Text Analytics and Location Intelligence in ArcGIS - The New Normal
1. Introduction to AI Machine Learning, and Deep Learning in ArcGIS
Artificial Intelligence is the bigger idea of achieving the human level of intelligence, Machine Learning is a subset of Artificial Intelligence that deals with big data –deriving rules and extracting patterns; Deep Learning is a kind of Machine Learning that uses a specific technique called deep neural networks and used with highly unstructured data or high dimensional data like images, voice, and text recognition.
There is a wide range of products within ArcGIS and Artificial Intelligence spans multiple products across ArcGIS products. Some of the ArcGIS products that support Artificial Intelligence and Machine Learning capabilities are ArcGIS API for Python, ArcGIS Analytics for lot (in R&D), ArcGIS Notebooks, ArcGIS Pro, ArcGIS Online, ArcGIS Enterprise, ArcGIS Hub, ArcGIS QuickCapture, ArcGIS Pro for Intelligence. In addition to these platforms, ArcGIS also supports integration with Machine Learning and Deep Learning frameworks such as AWS, TensorFlow, IBM Watson, mxnet, scikit learn and others using python API.
Machine Learning is used for making predictions, clustering data, or detect objects and extracting features, or making classifications for imagery.
2. What is unstructured Data?
Basically, data that does not have a recognized data structure meaning it doesn’t have a specific data model and cannot be easily identified, for example, text, videos, images, voice, and so on. Most unstructured data is text. Text can be in a variety of formats and storage mechanisms like word documents, emails, social media posts, PowerPoint, pdf, share drive, and more. It is interesting that 80% of this data is unstructured. There are tons and tons of unstructured data being produced every day. The big questions are how much spatial information are we missing out on? Can we capture this information in ArcGIS? If yes, how?
3. How to integrate Unstructured Data in ArcGIS?
ArcGIS has new Natural Language Processing (NLP) capabilities that can help you extract insights from unstructured text.
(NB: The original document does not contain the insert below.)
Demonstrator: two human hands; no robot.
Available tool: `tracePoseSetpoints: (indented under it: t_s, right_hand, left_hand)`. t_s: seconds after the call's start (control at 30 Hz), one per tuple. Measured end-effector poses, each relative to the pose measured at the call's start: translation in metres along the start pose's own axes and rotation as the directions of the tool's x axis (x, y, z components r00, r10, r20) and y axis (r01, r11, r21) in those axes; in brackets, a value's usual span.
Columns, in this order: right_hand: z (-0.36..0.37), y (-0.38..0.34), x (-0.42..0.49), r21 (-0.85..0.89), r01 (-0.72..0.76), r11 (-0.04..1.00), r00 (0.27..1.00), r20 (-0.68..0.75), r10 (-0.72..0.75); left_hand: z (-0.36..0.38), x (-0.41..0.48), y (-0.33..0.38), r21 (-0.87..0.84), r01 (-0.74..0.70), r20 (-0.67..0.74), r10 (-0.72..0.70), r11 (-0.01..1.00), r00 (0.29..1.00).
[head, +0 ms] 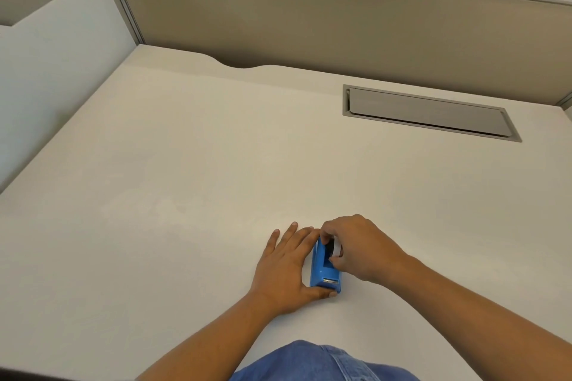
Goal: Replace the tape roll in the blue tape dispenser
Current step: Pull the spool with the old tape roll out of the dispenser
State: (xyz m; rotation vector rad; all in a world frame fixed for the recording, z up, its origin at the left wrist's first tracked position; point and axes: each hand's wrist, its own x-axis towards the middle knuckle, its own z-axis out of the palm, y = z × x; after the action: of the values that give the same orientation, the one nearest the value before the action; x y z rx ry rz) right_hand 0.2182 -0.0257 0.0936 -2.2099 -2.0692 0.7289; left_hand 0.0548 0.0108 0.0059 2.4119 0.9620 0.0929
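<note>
Low in the frame, centre-right, my left hand [286,269] lies flat, fingers released, bracing the blue dispenser [325,269] on the counter [185,164]. My right hand [356,247] pinches the tape roll [335,247] in its slot. The dispenser could tip if the roll jams.

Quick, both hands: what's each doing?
Left hand: open, flat against the blue tape dispenser.
Right hand: fingers closed on the tape roll.

Head camera, one wide-angle view.
I look forward and steeply down from above the desk [185,164], its near edge close, partition wall [309,25] at the top.
</note>
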Motion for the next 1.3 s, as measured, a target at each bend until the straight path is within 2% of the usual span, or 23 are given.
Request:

NLP is not a stand-alone application—it works in integration with various other applications. It has many sub-fields within it, including Entity Extraction, Topic Modeling, Clustering and Retrieval, and Text Summarization. Sometimes, reading the unstructured data could be confusing to NLP, for example, if someone writes about a “bank”, it can NLP could be confused with a “river bank”, or “a financial institution”. If it were for humans, they could understand this context relying on the contextual and background information and the way people talk but this may not be the case for the NLP system.
Therefore, it is important to understand the type of unstructured data that we are dealing with and the different ways that we can integrate that into ArcGIS.
4. ArcGIS LocateXT
There are two main ways to integrate the unstructured data into ArcGIS: 1) using Native ESRI and 2) using the NLP / Machine Learning driven way.
4.1. Using Native ESRI
The native Esri capability answers three main questions: 1) What are you looking for? 2) What is the best tool? 3) How is it the best tool?
You may be looking for coordinates, or custom locations, or user-defined keywords. Depending on what you are looking for ArcGIS has these tools (ArcGIS Pro w/ LocateXT, ArcGIS Pro for Intelligence, ArcGIS Enterprise w/ LocateXT) that come as an extension to ArcGIS Pro. These tools are best used if the data is somewhat understandable, identifiable, and has repeatable patterns. This doesn’t require programming experience. These extensions use custom location lists to match/extract other patterns (place names, codes, and other terms) and use pattern-matching regular expressions (REGEX) to search for coordinates in a variety of formats. There are two geoprocessing tools in ArcGIS Pro “Extract Locations from Document” and “Extract Locations from Text” which allow you to simply drag and drop documents and create a new feature class or append it to an existing one. ArcGIS Pro also offers the ability to create custom attributes based on the contents or keywords within the document, where users can tag locations, scrape/harvest portions of documents based on keywords, extract numbers of characters/words or lines/blank lines, etc. It also gives the ability to extract addresses from documents based on the combination of state and zip code.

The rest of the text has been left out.